Exercise description:
Of the lines below, report only those that contain "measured".

:::

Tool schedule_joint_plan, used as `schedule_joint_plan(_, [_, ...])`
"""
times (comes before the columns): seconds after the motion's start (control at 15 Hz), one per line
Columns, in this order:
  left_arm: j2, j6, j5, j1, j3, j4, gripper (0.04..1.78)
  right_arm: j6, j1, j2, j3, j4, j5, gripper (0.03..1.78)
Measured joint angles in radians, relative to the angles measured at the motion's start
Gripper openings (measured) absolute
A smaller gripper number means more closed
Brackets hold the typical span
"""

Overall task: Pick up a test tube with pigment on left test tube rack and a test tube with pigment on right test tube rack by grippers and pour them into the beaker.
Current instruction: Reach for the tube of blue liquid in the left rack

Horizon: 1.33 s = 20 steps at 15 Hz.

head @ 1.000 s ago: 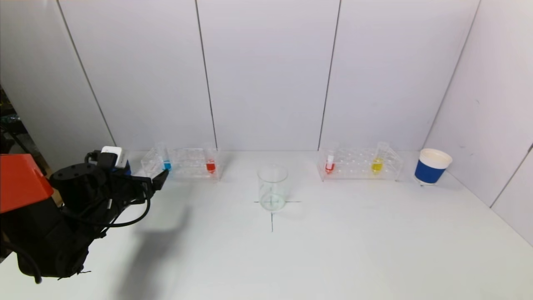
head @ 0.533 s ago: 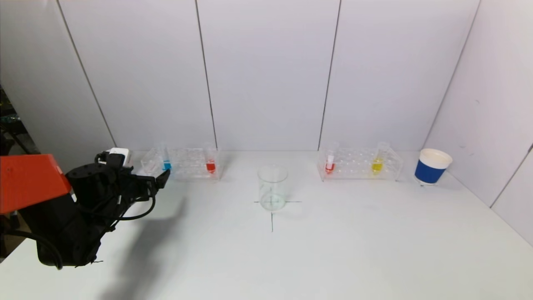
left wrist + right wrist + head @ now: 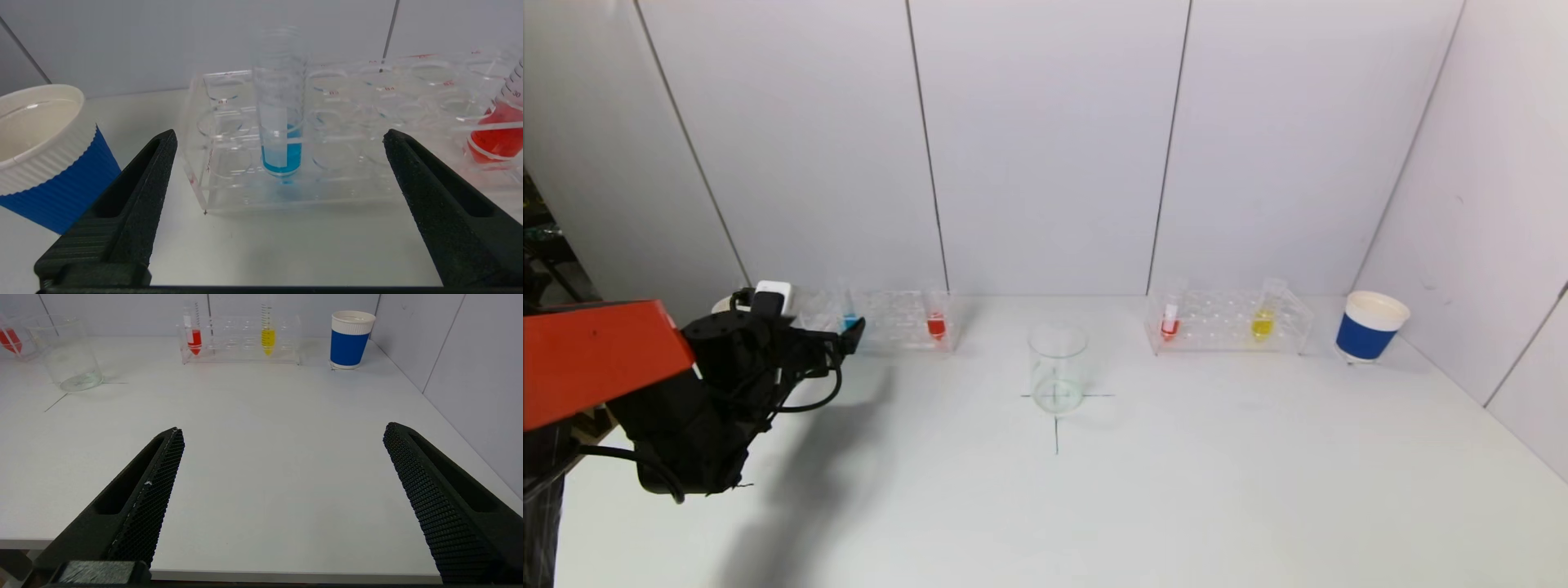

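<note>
Left gripper [image 3: 280, 139] spread wide before the blue tube [image 3: 281, 122] in the left rack [image 3: 245, 196], cup [image 3: 45, 151] beside; right gripper [image 3: 282, 433] spread, parked at the table [image 3: 261, 437] edge.

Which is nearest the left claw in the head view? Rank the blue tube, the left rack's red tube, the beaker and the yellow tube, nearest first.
From the open left claw:
1. Blue tube, left rack's near end, just ahead of the claw.
2. Red tube, same rack's other end.
3. Beaker, table centre.
4. Yellow tube, right rack.
</note>
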<state>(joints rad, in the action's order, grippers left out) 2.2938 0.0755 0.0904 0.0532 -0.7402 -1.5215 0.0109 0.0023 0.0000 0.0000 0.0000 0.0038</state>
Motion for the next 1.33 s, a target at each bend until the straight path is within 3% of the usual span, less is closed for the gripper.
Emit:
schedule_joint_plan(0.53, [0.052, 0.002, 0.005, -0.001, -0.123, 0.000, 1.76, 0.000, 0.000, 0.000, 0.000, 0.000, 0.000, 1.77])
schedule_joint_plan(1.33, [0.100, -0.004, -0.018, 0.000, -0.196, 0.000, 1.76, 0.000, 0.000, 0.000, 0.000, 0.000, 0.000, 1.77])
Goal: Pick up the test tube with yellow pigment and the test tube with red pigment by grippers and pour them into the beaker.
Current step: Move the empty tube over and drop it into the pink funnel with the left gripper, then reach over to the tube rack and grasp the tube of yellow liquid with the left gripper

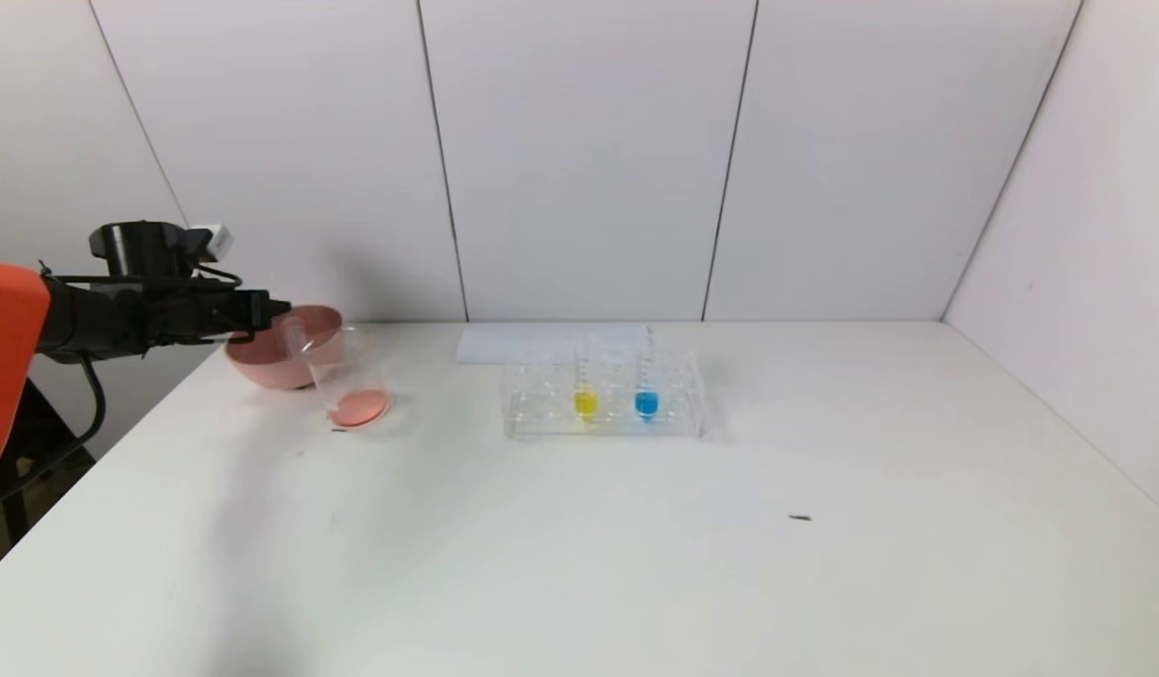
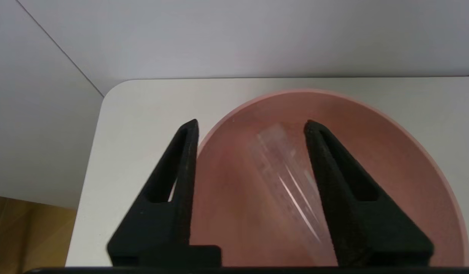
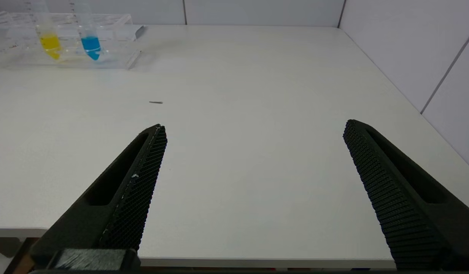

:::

The completed task:
Measured joint angles in radians, relative to the angles measured at the motion's start
Gripper openings (measured) absolute

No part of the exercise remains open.